Rationale: Individual differences in cocaine-taking behavior and liability to develop abuse are clearly observed, but underlying mechanisms are still poorly understood. A role for gene-environment interactions has been proposed but remains hypothetical.
Objectives: We investigated whether gene-environment interactions influence intravenous cocaine self-administration (SA) in mice. We tested the effect of a past short group housing experience on cocaine SA in two inbred strains of mice, the C57BL/6J (C57) and DBA/2J (DBA).
Methods: Adult C57 and DBA mice were individually housed upon arrival in the laboratory. After 3 weeks, half of the animals of each strain were group housed for 19 days. One week after the end of group housing, cocaine SA or measurement of brain cocaine levels took place.
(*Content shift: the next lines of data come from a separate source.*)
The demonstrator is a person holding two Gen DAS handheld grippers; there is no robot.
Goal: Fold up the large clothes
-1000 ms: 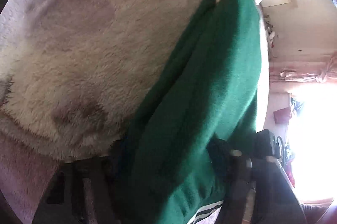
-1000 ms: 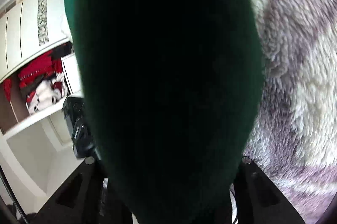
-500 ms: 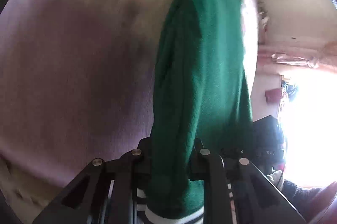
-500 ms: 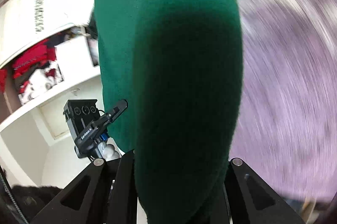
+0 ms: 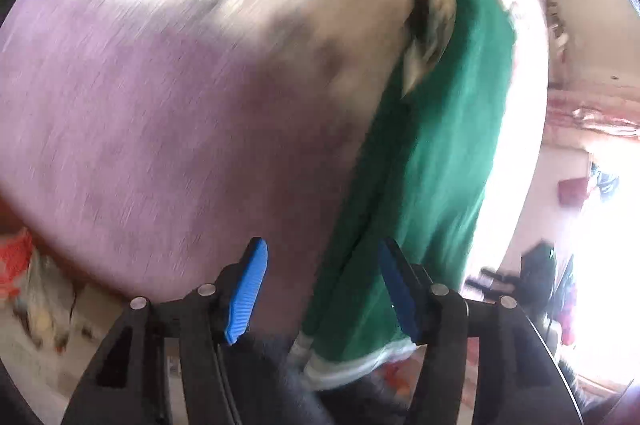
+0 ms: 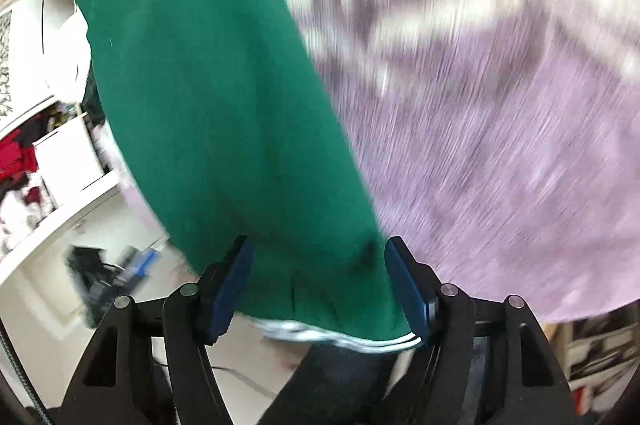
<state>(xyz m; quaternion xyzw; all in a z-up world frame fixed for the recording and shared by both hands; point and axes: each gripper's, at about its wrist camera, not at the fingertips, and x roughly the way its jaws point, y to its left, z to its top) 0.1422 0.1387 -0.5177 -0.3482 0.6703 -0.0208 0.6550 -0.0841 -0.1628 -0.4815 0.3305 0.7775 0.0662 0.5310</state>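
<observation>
A dark green garment [image 5: 436, 153] lies as a long folded strip on a plush purple-and-cream blanket [image 5: 160, 105]; its white-striped hem [image 5: 344, 365] reaches the near edge. My left gripper [image 5: 324, 265] hovers above that hem with its jaws opening. The left blue pad is clear of the cloth and the right pad [image 5: 396, 289] sits at its edge. In the right wrist view the same garment [image 6: 224, 113] fills the gap of my right gripper [image 6: 320, 265], whose jaws are also opening, and neither pad [image 6: 408, 289] visibly squeezes the cloth. Both views are motion-blurred.
White shelves [image 6: 60, 153] with red and white clothes stand at the left of the right wrist view, and a black device [image 6: 96, 273] sits on the floor below them. A dark trouser leg [image 6: 320, 385] shows beneath the grippers. A bright window [image 5: 600, 225] glares at the right.
Half a second ago both grippers were shut on the green garment. Now both sets of jaws stand apart, the grippers have lifted away, and the garment rests on the blanket.
</observation>
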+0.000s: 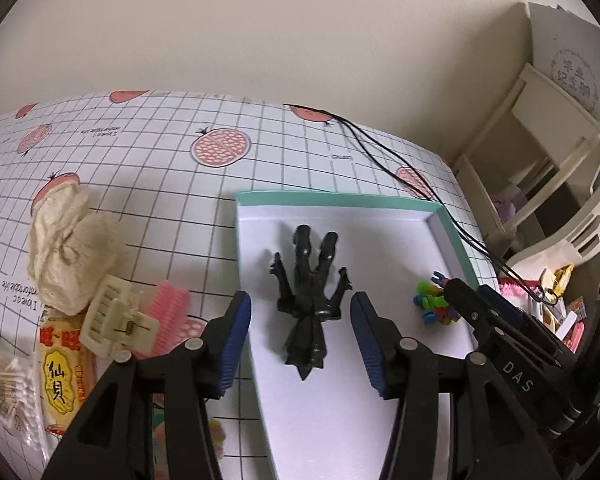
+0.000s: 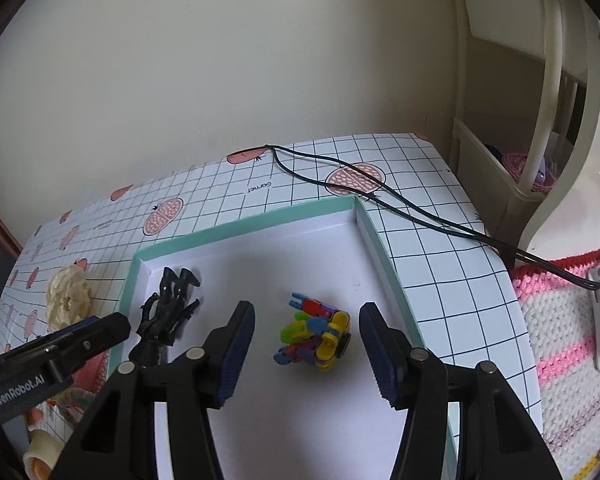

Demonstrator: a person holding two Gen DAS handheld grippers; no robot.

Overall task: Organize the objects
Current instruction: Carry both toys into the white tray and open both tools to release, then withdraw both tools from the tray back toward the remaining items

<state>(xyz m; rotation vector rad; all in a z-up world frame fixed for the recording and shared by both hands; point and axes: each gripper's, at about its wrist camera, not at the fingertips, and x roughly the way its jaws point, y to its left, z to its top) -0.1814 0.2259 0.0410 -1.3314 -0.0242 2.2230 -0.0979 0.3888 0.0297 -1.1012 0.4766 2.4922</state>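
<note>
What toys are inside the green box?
Inside the green box lie a black figure and a colorful block toy. The tools cover the box's near end.

Domestic room, likely a bedroom or living space. Evidence: the worktop (image 1: 148,168) carries a grid-and-fruit patterned cover. On it lie a hair clip (image 1: 114,318), a snack packet (image 1: 62,384) and cotton swabs (image 1: 4,384). Beside the worktop stand a cream shelf unit (image 1: 536,152) and a crocheted blanket (image 2: 564,344).
</note>
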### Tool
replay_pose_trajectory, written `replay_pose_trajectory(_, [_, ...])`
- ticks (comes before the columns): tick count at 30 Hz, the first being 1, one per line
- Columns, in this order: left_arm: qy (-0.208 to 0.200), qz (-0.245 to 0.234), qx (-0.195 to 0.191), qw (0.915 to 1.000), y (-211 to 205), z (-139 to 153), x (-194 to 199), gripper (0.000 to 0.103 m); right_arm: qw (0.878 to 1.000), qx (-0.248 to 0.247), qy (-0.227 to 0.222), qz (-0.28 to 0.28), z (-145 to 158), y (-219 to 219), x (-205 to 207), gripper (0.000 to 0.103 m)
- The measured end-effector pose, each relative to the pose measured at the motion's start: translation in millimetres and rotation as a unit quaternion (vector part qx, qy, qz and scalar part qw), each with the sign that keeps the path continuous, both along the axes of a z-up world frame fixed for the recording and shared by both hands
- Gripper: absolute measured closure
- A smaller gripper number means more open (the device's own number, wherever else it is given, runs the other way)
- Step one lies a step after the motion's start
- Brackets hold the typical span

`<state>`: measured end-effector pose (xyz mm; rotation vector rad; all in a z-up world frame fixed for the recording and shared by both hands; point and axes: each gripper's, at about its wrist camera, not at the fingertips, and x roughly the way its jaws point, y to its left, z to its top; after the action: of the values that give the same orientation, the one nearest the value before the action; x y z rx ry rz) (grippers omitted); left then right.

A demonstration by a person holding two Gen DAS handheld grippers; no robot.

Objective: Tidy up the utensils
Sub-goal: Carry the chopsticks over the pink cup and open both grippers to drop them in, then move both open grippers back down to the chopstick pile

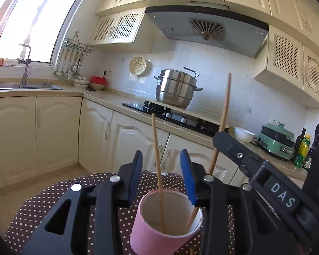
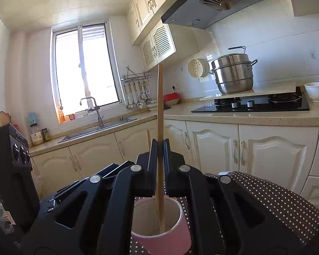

Results: Individually and ex-group-housed C57 mice did not differ for cocaine SA. On the contrary, the ex-group-housed DBA mice showed an upward shift in the dose-response curve as compared to individually housed DBA. Differences in brain cocaine levels could not account for the observed behavioral differences.
Conclusions: These results demonstrate that vulnerability to cocaine reinforcing effects can be affected by gene-environment interactions. We propose a mouse model for the characterization of gene-environment interactions in the vulnerability to cocaine-taking behavior.